= Tefkat =

Model transformation language

Tefkat is a model transformation language and a model transformation engine. The language is based on F-logic and the theory of stratified logic programs. The engine is an Eclipse plug-in for the Eclipse Modeling Framework (EMF).

== History ==

Tefkat was one of the sub-projects of the Pegamento project at the Distributed Systems Technology Centre (DSTC), Australia. Although the project was already underway, the most active research occurred for the submission of a response to the OMG's MOF 2.0 Queries / Views / Transformations Request for Proposals.
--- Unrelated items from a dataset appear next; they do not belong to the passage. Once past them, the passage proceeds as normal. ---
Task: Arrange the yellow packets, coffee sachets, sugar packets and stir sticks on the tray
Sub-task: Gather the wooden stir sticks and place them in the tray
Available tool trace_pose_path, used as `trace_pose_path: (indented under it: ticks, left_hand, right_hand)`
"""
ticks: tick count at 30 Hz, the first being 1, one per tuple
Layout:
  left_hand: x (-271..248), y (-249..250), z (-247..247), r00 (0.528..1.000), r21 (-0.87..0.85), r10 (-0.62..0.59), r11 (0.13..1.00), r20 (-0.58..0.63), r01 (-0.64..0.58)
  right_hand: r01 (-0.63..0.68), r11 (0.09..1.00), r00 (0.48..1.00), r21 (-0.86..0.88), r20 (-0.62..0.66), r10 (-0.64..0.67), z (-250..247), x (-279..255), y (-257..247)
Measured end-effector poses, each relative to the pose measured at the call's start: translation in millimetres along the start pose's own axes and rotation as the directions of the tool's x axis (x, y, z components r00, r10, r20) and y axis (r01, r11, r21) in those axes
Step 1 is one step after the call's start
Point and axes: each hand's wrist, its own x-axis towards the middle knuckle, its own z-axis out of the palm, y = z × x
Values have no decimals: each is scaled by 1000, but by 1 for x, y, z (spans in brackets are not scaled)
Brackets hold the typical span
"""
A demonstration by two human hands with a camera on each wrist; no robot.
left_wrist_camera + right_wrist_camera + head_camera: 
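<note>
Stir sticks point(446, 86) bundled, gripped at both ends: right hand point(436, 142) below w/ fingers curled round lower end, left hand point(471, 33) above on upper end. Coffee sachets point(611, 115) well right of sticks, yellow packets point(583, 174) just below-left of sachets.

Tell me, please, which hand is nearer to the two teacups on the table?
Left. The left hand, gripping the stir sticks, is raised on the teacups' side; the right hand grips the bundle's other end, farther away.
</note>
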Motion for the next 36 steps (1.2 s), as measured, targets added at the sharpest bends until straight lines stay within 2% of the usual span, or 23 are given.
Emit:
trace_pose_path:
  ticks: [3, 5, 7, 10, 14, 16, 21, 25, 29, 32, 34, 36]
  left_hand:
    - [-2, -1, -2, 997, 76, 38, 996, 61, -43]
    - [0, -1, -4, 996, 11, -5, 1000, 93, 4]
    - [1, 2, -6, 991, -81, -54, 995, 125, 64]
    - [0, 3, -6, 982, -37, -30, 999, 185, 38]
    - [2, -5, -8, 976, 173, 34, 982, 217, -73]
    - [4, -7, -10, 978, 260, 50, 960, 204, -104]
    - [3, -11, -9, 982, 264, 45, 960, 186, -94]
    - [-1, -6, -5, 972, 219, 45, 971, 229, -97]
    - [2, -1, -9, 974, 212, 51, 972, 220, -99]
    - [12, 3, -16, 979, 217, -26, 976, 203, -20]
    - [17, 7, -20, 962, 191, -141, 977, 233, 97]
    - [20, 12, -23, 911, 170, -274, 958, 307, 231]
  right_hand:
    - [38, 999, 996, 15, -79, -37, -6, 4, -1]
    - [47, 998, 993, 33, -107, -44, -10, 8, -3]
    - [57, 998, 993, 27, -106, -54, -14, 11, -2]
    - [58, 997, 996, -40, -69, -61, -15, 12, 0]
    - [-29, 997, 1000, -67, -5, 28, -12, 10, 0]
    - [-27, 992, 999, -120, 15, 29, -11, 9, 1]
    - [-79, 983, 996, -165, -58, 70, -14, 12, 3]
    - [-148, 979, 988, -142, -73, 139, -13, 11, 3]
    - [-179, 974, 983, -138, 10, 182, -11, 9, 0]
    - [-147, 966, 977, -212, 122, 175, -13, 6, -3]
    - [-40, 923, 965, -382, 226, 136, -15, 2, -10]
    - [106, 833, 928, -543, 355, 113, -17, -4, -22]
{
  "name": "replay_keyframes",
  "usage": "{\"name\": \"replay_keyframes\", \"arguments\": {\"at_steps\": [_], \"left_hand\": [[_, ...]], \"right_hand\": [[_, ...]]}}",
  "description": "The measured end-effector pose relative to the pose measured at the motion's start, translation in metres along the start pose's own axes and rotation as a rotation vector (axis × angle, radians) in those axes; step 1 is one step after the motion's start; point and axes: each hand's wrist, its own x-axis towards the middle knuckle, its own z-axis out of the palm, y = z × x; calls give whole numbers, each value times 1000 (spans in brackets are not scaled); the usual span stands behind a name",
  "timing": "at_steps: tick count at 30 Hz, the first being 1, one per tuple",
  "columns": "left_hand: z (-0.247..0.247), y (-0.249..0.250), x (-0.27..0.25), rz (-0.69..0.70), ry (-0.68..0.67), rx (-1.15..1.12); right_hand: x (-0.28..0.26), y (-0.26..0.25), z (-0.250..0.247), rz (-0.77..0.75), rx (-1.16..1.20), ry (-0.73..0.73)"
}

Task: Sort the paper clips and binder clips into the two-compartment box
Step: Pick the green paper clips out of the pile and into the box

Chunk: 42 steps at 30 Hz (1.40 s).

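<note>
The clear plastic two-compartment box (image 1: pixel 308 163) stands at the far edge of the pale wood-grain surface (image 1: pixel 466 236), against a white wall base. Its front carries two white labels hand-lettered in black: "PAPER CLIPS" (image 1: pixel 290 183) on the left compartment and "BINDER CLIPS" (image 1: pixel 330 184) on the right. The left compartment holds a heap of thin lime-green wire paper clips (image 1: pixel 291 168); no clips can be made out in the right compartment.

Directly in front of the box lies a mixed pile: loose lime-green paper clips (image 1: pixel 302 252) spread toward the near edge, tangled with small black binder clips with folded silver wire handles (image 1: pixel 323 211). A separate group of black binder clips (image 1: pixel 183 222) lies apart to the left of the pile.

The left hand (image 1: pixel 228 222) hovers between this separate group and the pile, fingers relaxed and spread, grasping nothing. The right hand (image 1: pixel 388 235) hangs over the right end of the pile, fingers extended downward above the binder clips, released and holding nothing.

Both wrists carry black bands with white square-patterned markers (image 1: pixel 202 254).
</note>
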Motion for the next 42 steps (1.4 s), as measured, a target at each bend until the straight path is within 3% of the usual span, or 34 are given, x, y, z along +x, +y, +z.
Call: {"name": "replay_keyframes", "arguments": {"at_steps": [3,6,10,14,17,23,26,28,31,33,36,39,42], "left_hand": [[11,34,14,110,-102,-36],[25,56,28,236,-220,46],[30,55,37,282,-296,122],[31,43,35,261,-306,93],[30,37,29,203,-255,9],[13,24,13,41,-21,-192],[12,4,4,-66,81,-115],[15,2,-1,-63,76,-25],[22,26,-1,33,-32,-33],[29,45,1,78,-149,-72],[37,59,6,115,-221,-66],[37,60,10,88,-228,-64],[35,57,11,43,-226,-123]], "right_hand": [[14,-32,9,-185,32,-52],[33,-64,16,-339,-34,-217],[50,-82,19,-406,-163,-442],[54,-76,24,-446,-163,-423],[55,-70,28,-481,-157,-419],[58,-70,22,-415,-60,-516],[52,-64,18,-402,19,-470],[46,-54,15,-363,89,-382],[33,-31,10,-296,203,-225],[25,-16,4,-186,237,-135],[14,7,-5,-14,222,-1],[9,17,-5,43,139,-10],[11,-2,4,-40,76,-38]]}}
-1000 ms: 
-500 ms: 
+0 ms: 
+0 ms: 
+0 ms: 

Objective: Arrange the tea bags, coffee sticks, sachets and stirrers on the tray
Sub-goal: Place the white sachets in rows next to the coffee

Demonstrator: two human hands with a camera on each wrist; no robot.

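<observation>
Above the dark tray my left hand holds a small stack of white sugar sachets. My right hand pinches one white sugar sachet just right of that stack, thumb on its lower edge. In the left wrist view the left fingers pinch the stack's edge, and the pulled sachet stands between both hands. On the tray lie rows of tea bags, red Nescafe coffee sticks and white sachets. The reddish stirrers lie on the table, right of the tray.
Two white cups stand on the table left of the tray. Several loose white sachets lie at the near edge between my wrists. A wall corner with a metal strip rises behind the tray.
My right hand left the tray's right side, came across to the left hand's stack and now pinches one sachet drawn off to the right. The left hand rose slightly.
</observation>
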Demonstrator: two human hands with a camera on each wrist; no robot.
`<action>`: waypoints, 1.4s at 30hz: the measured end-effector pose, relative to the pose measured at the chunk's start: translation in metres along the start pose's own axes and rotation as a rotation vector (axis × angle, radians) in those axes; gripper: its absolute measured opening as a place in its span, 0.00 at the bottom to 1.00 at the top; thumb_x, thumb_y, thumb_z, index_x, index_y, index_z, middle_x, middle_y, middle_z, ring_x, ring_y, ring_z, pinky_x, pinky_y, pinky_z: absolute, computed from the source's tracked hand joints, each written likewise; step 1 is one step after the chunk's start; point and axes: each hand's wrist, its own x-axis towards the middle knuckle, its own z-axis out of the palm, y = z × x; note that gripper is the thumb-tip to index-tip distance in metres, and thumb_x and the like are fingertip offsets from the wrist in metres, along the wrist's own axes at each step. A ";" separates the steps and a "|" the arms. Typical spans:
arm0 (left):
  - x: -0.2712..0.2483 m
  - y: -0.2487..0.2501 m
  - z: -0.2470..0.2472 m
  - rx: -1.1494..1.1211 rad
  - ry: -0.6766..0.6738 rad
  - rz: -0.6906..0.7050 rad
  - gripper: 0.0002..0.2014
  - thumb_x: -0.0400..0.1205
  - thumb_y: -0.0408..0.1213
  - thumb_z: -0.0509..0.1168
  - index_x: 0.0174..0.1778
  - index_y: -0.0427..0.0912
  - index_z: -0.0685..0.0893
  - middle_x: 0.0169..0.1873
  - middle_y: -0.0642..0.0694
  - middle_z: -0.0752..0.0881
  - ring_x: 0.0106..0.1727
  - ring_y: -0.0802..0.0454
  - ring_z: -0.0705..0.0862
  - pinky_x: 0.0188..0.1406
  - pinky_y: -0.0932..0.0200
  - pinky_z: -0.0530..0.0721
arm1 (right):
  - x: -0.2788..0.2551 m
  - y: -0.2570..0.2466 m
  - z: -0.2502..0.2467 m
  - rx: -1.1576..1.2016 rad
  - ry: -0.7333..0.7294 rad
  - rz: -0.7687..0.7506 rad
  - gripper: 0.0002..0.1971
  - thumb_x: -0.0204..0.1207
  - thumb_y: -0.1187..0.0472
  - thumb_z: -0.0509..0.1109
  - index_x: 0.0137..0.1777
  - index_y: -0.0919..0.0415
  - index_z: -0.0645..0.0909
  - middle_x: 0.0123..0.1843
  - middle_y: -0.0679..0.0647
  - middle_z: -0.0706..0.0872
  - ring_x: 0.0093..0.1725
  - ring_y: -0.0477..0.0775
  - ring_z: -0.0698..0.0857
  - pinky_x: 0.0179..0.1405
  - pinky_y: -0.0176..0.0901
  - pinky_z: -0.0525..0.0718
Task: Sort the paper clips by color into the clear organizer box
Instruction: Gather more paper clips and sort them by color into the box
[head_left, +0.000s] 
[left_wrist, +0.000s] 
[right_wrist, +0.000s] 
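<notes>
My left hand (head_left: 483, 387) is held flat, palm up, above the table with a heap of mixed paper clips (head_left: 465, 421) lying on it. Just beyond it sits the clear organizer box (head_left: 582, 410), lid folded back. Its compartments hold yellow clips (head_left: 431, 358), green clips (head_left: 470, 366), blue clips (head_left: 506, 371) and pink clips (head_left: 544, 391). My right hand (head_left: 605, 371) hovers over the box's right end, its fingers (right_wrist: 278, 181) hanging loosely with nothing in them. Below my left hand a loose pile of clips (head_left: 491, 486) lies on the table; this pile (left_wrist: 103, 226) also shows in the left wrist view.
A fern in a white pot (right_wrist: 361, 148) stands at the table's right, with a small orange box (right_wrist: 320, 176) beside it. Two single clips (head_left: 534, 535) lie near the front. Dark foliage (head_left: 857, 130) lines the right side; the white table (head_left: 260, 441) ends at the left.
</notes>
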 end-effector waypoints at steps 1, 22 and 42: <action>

Tefkat was open-sourced before the closure of the DSTC in June 2006.

== Brief description ==

Tefkat defines a mapping from a set of source metamodels to a set of target metamodels. A Tefkat transformation consists of rules, patterns and templates. Rules contain a source term and a target term. Patterns are simply named composite source terms, and templates are simply named composite target terms. These elements are based on F-logic and pure logic programming, however the absence of function symbols means a significant reduction in complexity.

Tefkat has two more significant language elements: trackings and injections. Trackings allow arbitrary relationships to be preserved in a trace model. Injections allow the identity of target objects to be specified in terms of a function symbol. Thus injections are similar (but more powerful) to QVT's keys, which specify a target object's identity to be a function of its type and some of its properties.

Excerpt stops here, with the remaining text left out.